### To do
Would you give the listing back word for word once its pictures are removed?

### Supplied material
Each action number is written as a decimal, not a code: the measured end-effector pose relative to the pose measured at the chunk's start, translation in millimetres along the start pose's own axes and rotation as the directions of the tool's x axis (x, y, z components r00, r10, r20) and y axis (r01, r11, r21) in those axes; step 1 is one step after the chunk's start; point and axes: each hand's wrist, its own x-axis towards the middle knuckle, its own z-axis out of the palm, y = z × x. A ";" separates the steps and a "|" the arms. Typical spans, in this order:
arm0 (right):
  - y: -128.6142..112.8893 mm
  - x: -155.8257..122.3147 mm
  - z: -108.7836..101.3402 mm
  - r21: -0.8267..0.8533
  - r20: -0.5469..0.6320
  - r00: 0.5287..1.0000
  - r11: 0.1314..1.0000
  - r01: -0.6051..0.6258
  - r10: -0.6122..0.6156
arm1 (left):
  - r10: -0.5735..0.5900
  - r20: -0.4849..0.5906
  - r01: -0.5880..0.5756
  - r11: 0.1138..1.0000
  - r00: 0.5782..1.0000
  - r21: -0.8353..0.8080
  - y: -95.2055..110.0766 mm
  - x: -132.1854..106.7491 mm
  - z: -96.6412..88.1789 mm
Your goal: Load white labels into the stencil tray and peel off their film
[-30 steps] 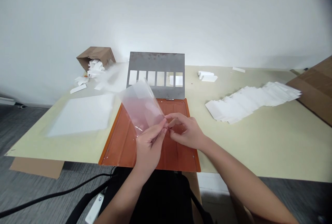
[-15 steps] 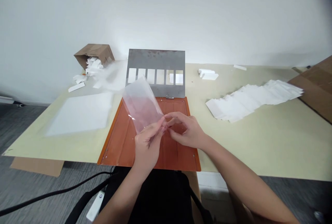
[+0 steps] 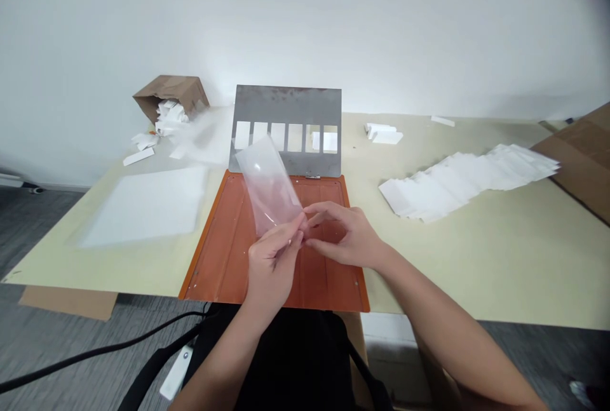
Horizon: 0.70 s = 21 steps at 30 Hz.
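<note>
One clear film point(image 3: 269, 183) up over orange board point(image 3: 222, 252), not set down yet; L hand point(image 3: 271, 265) fingers pinch corner, R hand point(image 3: 351, 238) fingers at same spot, grip unclear.

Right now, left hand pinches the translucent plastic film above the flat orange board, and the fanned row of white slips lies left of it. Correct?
Side's wrong: the head view shows the fanned row of white slips right of the flat orange board. Left hand pinching the translucent plastic film: correct.

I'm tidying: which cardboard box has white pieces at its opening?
The left box; white pieces show in its opening. The right box shows no opening.
</note>
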 end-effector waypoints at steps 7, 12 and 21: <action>3.1 2.4 -3.6 0.043 0.031 0.997 0.997 -0.071 0.070 | 0.029 0.020 -0.028 0.998 0.999 -0.056 0.3 0.2 -1.7; 4.6 4.3 -6.1 -0.065 0.037 0.999 0.998 -0.003 0.006 | -0.012 0.012 0.013 0.996 1.000 -0.083 3.1 -0.1 -0.3; 6.5 4.5 -7.9 -0.234 0.134 0.972 0.960 -0.157 0.192 | -0.190 -0.085 0.175 0.971 0.978 -0.160 5.6 2.8 2.6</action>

### Result below
Each action number is written as a decimal, not a code: the measured end-effector pose relative to the pose measured at the chunk's start, translation in millimetres along the start pose's own axes and rotation as the directions of the tool's x axis (x, y, z components r00, r10, r20) and y axis (r01, r11, r21) in those axes; step 1 is one step after the chunk's start; point and axes: each hand's wrist, its own x-axis towards the middle knuckle, its own z-axis out of the palm, y = z × x. A ";" separates the steps and a "|" the arms. Typical spans, in this order:
arm0 (right):
  - y: -128.6142..112.8893 mm
  - x: -155.8257..122.3147 mm
  - z: -108.7836..101.3402 mm
  - r21: -0.8267..0.8533
  - r20: -0.5469..0.6320
  - r00: 0.5287..1.0000
  - r11: 0.1314..1.0000
  - r01: -0.6051..0.6258
  - r10: -0.6122..0.6156
arm1 (left):
  - r10: -0.5735..0.5900
  - r20: -0.4849..0.5906
  - r01: -0.5880..0.5756
  - r11: 0.1138..1.0000
  - r00: 0.5782..1.0000
  - r21: -0.8353..0.8080
  - y: -95.2055..110.0766 mm
  - x: -132.1854..106.7491 mm
  - z: -96.6412..88.1789 mm
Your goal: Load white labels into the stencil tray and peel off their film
[-30 steps] 
[-15 steps] 
[+0 steps] 
Horizon: 0.70 s = 21 steps at 30 Hz.
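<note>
One clear film point(image 3: 269, 183) up over orange board point(image 3: 222, 252), not set down yet; L hand point(image 3: 271, 265) fingers pinch corner, R hand point(image 3: 351, 238) fingers at same spot, grip unclear.

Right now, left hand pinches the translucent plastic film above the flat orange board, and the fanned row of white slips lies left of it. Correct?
Side's wrong: the head view shows the fanned row of white slips right of the flat orange board. Left hand pinching the translucent plastic film: correct.

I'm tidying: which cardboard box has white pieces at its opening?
The left box; white pieces show in its opening. The right box shows no opening.
</note>
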 end-effector waypoints at steps 7, 12 and 21: <action>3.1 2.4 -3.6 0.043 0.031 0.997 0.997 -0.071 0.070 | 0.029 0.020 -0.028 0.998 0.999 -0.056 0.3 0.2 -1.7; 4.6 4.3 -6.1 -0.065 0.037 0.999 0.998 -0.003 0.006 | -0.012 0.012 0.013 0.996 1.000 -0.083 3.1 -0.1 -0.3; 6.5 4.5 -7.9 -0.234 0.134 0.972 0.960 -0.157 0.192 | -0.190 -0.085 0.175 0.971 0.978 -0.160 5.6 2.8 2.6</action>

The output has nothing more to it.